足が多い虫はもちろん怖いのですが、足がない生き物もちょっと怖かったりします。ミミズやナメクジです。でもカタツムリはカラつきなので、持ち運ぶことができます。カタツムリやカエルがあじさいに乗っていると、「梅にウグイス」のようにしっくりくるので、なんだか嬉しくなります。

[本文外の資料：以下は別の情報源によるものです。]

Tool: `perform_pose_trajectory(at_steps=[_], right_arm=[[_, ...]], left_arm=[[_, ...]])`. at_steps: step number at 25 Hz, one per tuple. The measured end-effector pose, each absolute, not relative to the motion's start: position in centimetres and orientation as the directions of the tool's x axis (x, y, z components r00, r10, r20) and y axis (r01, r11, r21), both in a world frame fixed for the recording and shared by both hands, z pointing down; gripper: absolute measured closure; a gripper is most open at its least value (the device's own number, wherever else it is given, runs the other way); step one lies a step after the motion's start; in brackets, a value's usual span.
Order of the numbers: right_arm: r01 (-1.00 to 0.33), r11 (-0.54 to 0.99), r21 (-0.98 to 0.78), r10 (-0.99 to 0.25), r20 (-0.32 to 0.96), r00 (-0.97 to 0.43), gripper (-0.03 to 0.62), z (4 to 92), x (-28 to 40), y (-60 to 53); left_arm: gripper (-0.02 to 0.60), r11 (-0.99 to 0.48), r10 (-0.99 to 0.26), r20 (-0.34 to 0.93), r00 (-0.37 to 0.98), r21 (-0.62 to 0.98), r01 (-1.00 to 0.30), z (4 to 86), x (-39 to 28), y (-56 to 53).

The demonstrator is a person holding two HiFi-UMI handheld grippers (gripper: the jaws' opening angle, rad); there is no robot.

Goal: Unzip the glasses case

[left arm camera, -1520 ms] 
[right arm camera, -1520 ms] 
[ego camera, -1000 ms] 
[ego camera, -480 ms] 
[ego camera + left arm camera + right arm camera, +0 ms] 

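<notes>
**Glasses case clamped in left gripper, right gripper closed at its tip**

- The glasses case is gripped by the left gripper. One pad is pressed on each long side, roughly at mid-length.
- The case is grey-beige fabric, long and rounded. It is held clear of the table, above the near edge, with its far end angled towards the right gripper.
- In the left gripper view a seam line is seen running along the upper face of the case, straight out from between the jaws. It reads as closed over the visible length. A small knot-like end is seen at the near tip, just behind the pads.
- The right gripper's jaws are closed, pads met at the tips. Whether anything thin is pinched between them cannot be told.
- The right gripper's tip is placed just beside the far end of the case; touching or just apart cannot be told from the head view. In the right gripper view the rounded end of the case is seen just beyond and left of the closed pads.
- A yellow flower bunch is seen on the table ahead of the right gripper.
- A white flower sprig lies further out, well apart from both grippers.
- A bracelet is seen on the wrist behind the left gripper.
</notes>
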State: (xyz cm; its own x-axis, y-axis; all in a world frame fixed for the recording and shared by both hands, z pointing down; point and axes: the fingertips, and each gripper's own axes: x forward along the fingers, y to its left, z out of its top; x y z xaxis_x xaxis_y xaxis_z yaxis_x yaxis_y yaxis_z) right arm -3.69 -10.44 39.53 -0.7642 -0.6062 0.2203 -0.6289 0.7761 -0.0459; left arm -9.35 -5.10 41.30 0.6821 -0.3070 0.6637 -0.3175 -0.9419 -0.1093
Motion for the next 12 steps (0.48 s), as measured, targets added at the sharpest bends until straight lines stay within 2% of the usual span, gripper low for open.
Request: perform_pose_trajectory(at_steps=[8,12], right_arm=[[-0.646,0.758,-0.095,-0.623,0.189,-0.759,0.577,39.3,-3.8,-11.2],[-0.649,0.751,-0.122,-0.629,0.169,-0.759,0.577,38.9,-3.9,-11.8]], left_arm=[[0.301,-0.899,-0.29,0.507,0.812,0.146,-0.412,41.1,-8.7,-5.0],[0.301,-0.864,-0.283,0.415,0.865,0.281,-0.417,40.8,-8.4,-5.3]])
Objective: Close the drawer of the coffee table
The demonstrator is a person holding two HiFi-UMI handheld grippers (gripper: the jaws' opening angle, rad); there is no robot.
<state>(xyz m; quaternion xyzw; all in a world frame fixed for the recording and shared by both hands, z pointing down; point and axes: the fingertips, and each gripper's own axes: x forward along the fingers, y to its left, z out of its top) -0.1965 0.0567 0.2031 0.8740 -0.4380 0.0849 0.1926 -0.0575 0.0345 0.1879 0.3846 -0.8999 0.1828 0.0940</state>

子供のころは平気で触っていた虫たち。今、なぜこんなに怖いのかよくわかりません。ミミズも普通につまんでいましたし、ダンゴムシも丸めて遊んでいた気がしますが…。いつの間にか虫や小さな生き物に対して臆病になっていました。なぜなんでしょうか。

庭に遊びにくる虫で、一番のお気に入りは、オハグロトンボです。あれだけは怖がらずに近づけます。家の前が川なので(田舎ですね)、ヤゴが成虫になって我が家に毎年遊びにきます。ふつうのオニヤンマなどは怖いのですが、オハグロトンボはイトトンボをカラスの濡れ羽色にした感じで、四枚の漆黒の翅をバラバラに動かして、ふわふわと飛ぶので可愛いです。大型トンボのように顔も怖くなく、動きが鈍いのがいいですね。オハグロが飛来すると、いつも庭に出て近づいてみます。